00:00Let's talk about that. That changed the price target and your overall reaction to the numbers.
00:03What drove it essentially? Yeah, I think we're at the very interesting times when if you compare
00:08this year versus last year, the sentiment has been shifting that last year investors were very
00:13much chasing the momentum of AI, trying to gauge the new stories driven by this AI boom. But of
00:19course, this year is almost that reality check when the earnings are kicking in, people start
00:23to realize, OK, we need to really evaluate the investment returns and ROICs on all of those
00:29cash deployed. So I would say yesterday was almost kind of a demonstration of seeing that
00:34this conflicting market sentiment that people were trying to balance out this pretty sluggish
00:39core earnings as well as for their still pretty strong cloud momentum. For our side, we did
00:45the target price because of to reflect the more aggressive investments on the e-commerce
00:51and those foundation model front. But we still do believe Baba is probably the best one to
00:56be positioned into this AI front, especially with their pretty unique full stack capabilities
01:01on the AI infrastructure. Eventually, if you look at the AI investment wave, right, what's
01:06being more tangible is really the CapEx that the hardware side that's really seeing really,
01:12really strong pricing power that you are seeing all of those rising tokens, the usage all bringing
01:18into much higher need for compute. So we do think Baba is really unique on that front.
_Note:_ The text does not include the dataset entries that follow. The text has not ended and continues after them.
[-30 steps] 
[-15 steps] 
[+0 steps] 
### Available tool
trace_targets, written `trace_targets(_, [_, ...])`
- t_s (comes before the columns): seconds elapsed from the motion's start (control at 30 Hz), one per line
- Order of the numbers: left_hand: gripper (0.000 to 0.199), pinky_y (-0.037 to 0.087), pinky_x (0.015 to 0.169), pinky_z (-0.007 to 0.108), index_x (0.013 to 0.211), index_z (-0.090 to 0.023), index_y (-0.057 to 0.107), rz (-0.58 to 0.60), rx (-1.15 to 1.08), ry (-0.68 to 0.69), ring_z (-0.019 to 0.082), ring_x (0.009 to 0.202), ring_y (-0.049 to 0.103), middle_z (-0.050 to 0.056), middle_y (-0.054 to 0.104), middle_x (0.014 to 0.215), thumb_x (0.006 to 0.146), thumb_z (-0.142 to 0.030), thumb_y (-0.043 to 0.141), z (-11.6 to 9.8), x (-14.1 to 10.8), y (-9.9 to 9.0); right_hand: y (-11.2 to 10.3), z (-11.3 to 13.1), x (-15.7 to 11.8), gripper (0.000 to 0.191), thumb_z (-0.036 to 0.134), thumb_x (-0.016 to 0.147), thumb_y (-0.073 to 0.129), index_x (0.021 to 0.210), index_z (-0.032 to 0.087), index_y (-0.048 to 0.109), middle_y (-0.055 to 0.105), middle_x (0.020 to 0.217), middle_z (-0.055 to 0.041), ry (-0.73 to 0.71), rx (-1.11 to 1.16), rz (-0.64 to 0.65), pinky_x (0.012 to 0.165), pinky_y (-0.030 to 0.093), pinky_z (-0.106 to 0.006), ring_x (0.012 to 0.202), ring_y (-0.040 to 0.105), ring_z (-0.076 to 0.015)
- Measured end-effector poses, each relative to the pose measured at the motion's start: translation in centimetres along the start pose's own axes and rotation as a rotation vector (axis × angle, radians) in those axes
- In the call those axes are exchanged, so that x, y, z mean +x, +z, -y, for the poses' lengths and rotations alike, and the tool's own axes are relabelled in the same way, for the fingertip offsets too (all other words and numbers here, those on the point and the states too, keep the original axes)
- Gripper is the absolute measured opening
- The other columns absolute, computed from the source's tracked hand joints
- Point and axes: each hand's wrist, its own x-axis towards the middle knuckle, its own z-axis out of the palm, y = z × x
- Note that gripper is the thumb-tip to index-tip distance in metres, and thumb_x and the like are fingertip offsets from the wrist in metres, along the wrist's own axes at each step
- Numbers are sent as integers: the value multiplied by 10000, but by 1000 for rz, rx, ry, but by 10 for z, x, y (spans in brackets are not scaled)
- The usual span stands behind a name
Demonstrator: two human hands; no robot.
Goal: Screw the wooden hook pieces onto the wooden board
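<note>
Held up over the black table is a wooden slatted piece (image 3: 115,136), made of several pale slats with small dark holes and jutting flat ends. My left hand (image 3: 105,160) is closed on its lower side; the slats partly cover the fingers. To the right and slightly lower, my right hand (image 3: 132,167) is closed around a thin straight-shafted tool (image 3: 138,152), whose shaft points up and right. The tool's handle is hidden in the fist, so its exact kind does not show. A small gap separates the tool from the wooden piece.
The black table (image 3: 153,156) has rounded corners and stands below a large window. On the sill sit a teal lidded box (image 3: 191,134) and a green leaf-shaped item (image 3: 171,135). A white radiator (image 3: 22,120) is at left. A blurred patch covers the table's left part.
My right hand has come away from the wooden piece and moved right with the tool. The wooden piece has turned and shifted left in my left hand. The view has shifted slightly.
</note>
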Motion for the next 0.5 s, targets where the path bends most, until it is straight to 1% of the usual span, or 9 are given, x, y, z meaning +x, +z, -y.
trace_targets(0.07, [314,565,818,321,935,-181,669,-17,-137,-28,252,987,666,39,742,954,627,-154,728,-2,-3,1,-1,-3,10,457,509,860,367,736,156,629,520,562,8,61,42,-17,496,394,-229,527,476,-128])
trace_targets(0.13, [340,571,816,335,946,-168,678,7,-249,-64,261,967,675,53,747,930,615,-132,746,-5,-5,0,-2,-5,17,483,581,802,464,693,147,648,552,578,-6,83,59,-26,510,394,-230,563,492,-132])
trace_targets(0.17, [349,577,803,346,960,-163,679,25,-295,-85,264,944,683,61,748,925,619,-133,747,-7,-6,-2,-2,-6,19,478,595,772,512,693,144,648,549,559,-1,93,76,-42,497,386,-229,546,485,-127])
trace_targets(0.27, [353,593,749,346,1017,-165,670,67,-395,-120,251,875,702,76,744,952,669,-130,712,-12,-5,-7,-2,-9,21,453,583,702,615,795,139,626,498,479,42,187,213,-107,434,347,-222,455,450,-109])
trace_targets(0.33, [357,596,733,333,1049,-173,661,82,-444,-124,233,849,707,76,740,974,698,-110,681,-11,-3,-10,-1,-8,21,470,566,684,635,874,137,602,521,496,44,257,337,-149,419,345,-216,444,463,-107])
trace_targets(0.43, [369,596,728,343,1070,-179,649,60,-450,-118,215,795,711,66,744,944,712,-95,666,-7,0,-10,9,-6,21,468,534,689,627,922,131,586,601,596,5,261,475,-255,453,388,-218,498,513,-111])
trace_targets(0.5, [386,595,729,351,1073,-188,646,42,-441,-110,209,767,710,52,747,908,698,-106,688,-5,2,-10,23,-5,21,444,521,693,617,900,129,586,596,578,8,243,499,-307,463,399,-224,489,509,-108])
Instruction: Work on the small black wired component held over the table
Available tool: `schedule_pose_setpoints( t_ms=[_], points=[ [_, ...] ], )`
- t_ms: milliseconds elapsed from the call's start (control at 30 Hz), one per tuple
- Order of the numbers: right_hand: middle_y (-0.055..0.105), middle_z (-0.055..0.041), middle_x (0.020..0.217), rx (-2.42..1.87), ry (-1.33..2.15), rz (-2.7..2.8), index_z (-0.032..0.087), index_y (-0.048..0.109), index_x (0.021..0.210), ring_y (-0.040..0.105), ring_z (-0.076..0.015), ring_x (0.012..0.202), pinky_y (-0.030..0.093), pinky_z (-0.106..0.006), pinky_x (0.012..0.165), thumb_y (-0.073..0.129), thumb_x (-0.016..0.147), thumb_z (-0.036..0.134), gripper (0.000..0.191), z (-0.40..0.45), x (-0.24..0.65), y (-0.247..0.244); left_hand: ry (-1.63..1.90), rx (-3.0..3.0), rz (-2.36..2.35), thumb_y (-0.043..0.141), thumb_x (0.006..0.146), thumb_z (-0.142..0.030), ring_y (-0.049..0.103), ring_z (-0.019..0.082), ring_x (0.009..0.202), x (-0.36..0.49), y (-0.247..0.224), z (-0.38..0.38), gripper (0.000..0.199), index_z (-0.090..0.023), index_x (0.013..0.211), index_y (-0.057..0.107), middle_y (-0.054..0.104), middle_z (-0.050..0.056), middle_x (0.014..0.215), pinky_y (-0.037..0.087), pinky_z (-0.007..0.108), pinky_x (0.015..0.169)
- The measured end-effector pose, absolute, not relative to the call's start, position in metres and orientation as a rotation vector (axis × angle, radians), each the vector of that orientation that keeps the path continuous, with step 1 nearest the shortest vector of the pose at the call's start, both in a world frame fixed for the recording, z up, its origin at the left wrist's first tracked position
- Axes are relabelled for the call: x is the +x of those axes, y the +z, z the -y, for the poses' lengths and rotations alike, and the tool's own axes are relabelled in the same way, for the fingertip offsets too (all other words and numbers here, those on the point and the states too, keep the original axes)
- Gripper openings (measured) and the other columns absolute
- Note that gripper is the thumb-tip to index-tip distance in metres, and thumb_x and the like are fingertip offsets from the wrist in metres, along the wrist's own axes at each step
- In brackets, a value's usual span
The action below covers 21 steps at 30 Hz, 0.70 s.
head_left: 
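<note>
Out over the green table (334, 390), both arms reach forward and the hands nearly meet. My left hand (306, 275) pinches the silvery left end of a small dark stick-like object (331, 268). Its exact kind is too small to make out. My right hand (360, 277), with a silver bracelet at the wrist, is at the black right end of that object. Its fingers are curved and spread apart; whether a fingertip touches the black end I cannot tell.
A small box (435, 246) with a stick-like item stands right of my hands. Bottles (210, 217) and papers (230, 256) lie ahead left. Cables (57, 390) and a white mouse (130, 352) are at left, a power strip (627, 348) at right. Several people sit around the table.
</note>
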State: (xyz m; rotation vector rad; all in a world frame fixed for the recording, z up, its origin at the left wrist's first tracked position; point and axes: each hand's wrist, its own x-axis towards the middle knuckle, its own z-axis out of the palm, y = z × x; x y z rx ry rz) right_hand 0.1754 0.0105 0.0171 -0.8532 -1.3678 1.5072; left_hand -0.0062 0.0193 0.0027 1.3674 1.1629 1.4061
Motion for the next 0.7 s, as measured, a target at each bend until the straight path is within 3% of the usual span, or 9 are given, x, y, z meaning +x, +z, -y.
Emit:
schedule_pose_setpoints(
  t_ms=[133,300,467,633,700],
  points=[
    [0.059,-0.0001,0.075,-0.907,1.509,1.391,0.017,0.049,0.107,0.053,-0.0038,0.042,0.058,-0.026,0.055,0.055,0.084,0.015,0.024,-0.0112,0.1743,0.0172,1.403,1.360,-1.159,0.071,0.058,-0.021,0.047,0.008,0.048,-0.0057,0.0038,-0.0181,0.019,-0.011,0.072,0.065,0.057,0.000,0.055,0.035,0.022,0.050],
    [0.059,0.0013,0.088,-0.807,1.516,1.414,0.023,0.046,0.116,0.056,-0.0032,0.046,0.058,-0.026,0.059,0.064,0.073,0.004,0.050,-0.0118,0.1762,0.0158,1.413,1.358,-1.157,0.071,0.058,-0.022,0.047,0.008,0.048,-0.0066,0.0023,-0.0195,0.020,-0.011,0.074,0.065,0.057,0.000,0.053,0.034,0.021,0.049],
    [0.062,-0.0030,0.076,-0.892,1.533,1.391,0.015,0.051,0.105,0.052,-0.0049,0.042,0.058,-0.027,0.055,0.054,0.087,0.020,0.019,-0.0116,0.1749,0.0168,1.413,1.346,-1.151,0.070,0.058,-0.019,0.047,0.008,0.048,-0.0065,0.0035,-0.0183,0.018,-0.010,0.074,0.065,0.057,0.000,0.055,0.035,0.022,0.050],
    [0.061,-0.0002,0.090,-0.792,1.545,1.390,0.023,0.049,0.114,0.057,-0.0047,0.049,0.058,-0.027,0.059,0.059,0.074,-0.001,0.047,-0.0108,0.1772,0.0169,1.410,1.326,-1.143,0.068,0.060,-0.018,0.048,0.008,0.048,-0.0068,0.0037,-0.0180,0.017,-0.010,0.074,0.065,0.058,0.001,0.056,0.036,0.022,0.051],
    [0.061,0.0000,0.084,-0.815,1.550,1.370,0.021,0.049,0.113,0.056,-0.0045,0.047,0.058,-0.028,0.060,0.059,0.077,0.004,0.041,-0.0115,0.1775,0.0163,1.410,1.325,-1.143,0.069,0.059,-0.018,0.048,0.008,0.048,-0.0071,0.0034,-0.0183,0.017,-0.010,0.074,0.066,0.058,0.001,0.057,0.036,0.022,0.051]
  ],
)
01:24I mean, it's a high bar then, really, for their AI endeavors, given the weakness that we're seeing
01:30when it comes to the e-commerce space. They're talking about quintupling. I mean, I haven't seen
01:35that in an earnings report in a while. Quintupling cloud and AI revenue to $100 billion annually
01:41in five years. That's about, what, 30-some percent growth a year? Do you think that's actually
01:47feasible? Is it reasonable? How will they get there?
01:49Yeah, so they're basically implying roughly 40% in category in the next four or five years,
01:54right, on the AI cloud revenue and mostly for external revenue. I would say at the current
02:00juncture, it seems to be a very ambitious target. But just judging on the current token consumption,
02:06especially with the fact that now more and more developers, even casual users, are using these
02:11agentic tools and products to try out and really experiment into their live and work experiences,
02:17businesses, it does seem like the token surge will just continue. So we're actually seeing
02:21that accelerated usage of AI could be further boosting the cloud usage. So I'd say for the
02:26near term, it does seem like the cloud revenue will be climbing on this upward revenue momentum.